#### DATA SECTION
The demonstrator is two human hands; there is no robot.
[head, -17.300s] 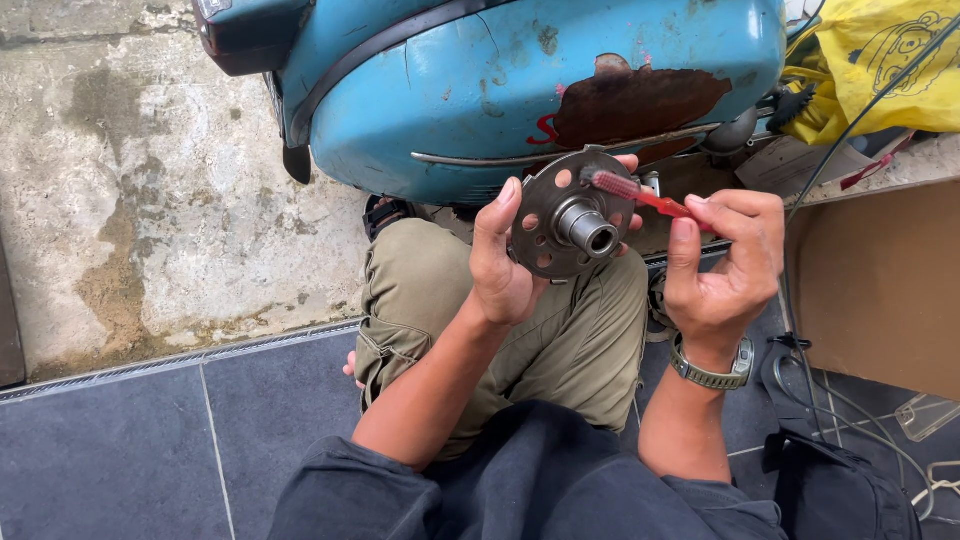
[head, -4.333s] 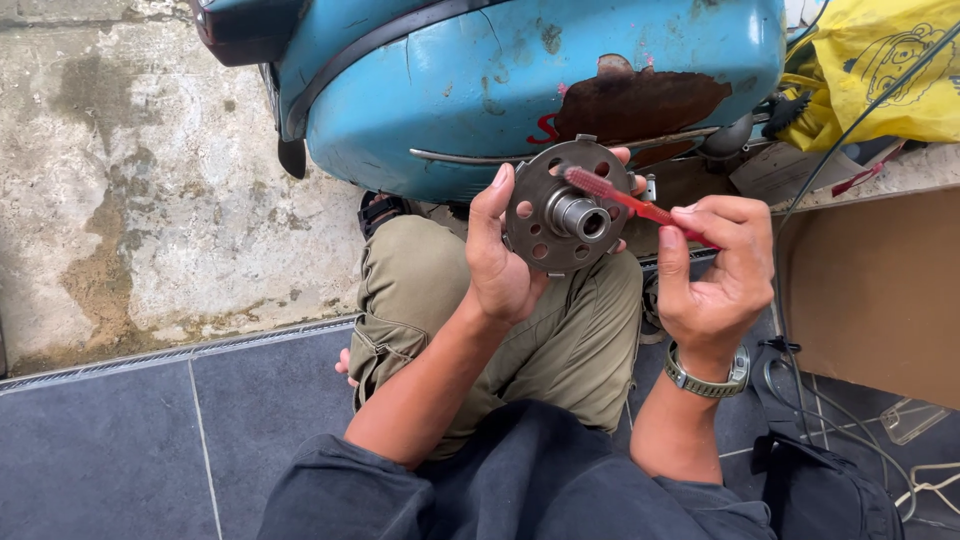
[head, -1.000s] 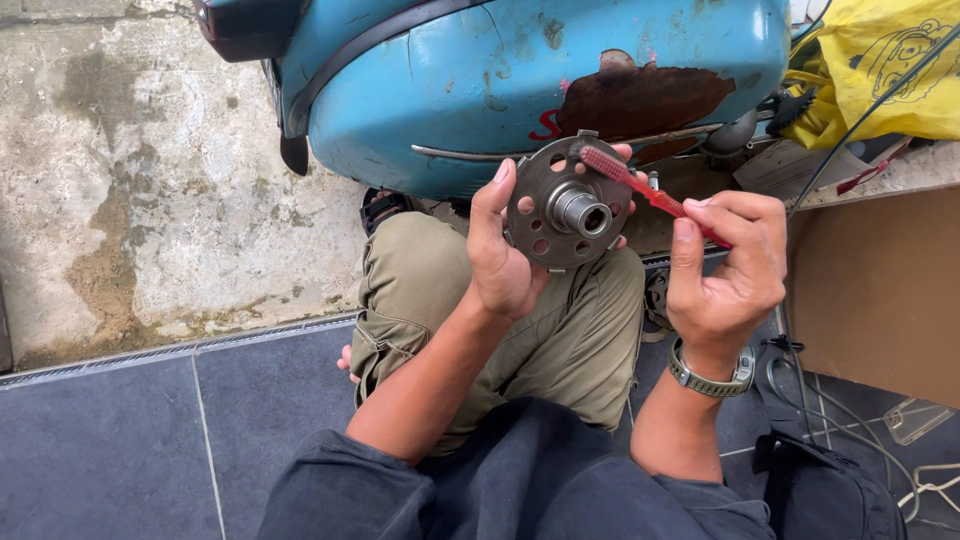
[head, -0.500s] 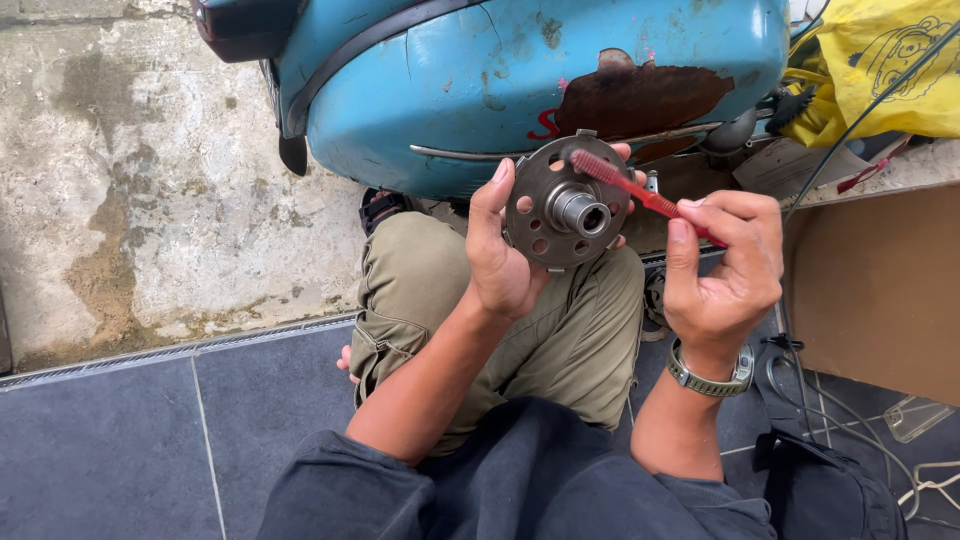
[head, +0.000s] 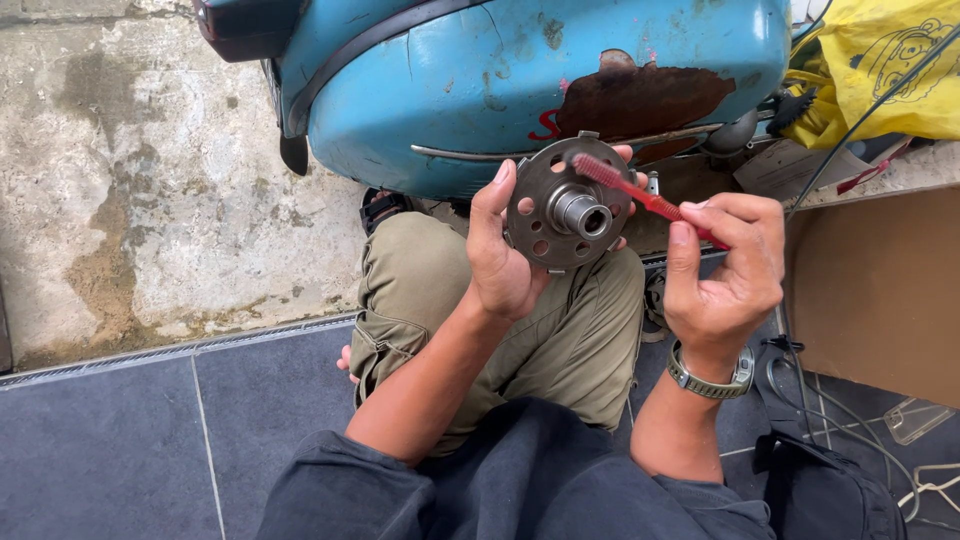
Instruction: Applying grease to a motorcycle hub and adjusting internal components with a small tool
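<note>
Left hand [head: 503, 262] has the round metal hub disc [head: 560, 215] up in front of the blue scooter body [head: 480, 90], fingers wrapped around its rim, thumb on the near edge, face turned toward the camera. Right hand [head: 725, 270] pinches the handle of a red toothbrush [head: 640, 195], fingers closed tight on it, bristle head lying on the disc's upper edge, just above the central sleeve. Both are held over the khaki-clad knees [head: 560, 330]; a wristwatch [head: 710, 375] sits on the right wrist.

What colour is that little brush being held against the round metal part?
Red. The brush, in the right hand, shows clearly in the head view.
</note>
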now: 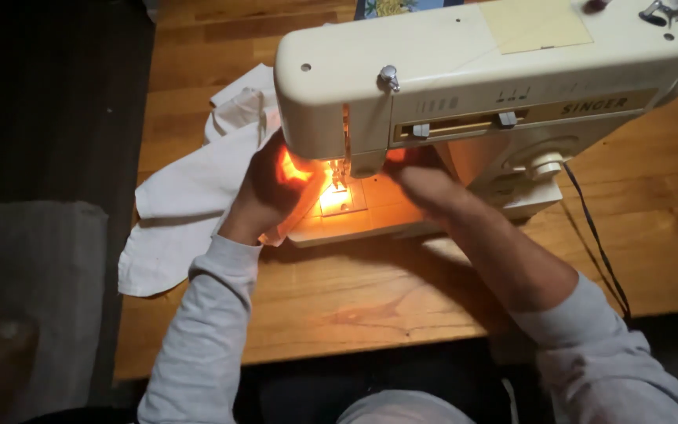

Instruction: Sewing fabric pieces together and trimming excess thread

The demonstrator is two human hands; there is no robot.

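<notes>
A cream sewing machine (472, 71) stands on a wooden table (355, 298), its lamp glowing over the needle plate (337, 198). My left hand (264, 192) grips a piece of white cloth (182, 204) just left of the needle, fingers curled round the fabric edge. My right hand (425, 188) reaches under the machine's arm to the right of the needle, resting on the bed; its fingers are mostly hidden by the machine body. The cloth trails off the table's left edge.
A black power cord (598, 243) runs from the machine's right side down over the table's front edge. A dark floor and a grey mat (33, 275) lie to the left. A patterned item (390, 8) sits behind the machine.
</notes>
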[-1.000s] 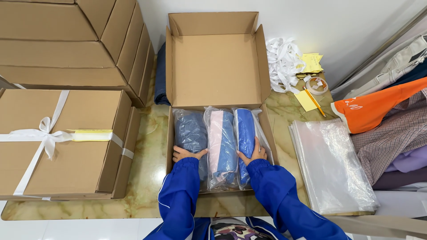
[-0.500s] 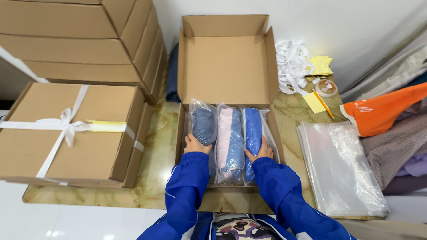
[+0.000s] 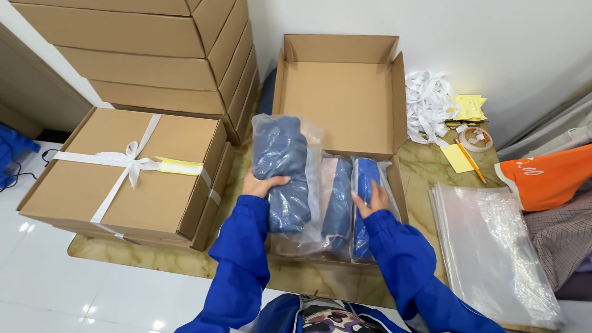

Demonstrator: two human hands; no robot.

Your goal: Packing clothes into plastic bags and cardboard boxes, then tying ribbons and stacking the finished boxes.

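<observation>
Centrally, an open cardboard box sits on the marble-patterned table, its lid flap raised toward the far wall. The left hand, fingers curled shut around it, grips a bagged roll of dark blue fabric and holds it raised above the box's left side, tilted slightly, its clear plastic wrap loose at the top. The right hand lies with fingers spread flat on a bagged bright blue garment that rests along the box's right wall; it presses rather than grips. Between these two lies a third bagged blue bundle, touching both neighbours. Both arms wear blue sleeves.

At the table's left edge stands a closed cardboard box tied with white ribbon, a yellow slip tucked under the bow. Behind it, at the far left corner, rises a stack of closed cardboard boxes. Along the right edge lies a pile of clear plastic bags. Toward the far right corner are tangled white ribbon, yellow notes, a pencil and a tape roll. An orange garment lies just beyond the right edge.
</observation>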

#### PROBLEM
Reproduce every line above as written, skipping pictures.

#### RESPONSE AREA
The demonstrator is two human hands; there is no robot.
[head, -17.300s] 
[head, -4.333s] 
[head, -1.000s] 
[head, -0.500s] 
[head, +0.000s] 
Instruction: Applying grease to a motorcycle hub and adjusting internal components with a small tool
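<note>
Left hand [head: 503, 262] has the round metal hub disc [head: 560, 215] up in front of the blue scooter body [head: 480, 90], fingers wrapped around its rim, thumb on the near edge, face turned toward the camera. Right hand [head: 725, 270] pinches the handle of a red toothbrush [head: 640, 195], fingers closed tight on it, bristle head lying on the disc's upper edge, just above the central sleeve. Both are held over the khaki-clad knees [head: 560, 330]; a wristwatch [head: 710, 375] sits on the right wrist.

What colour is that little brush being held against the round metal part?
Red. The brush, in the right hand, shows clearly in the head view.
</note>
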now: 

Instruction: Sewing fabric pieces together and trimming excess thread

The demonstrator is two human hands; there is no robot.

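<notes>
A cream sewing machine (472, 71) stands on a wooden table (355, 298), its lamp glowing over the needle plate (337, 198). My left hand (264, 192) grips a piece of white cloth (182, 204) just left of the needle, fingers curled round the fabric edge. My right hand (425, 188) reaches under the machine's arm to the right of the needle, resting on the bed; its fingers are mostly hidden by the machine body. The cloth trails off the table's left edge.
A black power cord (598, 243) runs from the machine's right side down over the table's front edge. A dark floor and a grey mat (33, 275) lie to the left. A patterned item (390, 8) sits behind the machine.
</notes>
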[-1.000s] 
[-0.500s] 
[+0.000s] 

Demonstrator: two human hands; no robot.

Your goal: Packing clothes into plastic bags and cardboard boxes, then tying ribbons and stacking the finished boxes.

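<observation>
Centrally, an open cardboard box sits on the marble-patterned table, its lid flap raised toward the far wall. The left hand, fingers curled shut around it, grips a bagged roll of dark blue fabric and holds it raised above the box's left side, tilted slightly, its clear plastic wrap loose at the top. The right hand lies with fingers spread flat on a bagged bright blue garment that rests along the box's right wall; it presses rather than grips. Between these two lies a third bagged blue bundle, touching both neighbours. Both arms wear blue sleeves.

At the table's left edge stands a closed cardboard box tied with white ribbon, a yellow slip tucked under the bow. Behind it, at the far left corner, rises a stack of closed cardboard boxes. Along the right edge lies a pile of clear plastic bags. Toward the far right corner are tangled white ribbon, yellow notes, a pencil and a tape roll. An orange garment lies just beyond the right edge.
</observation>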

That completes the response to the exercise.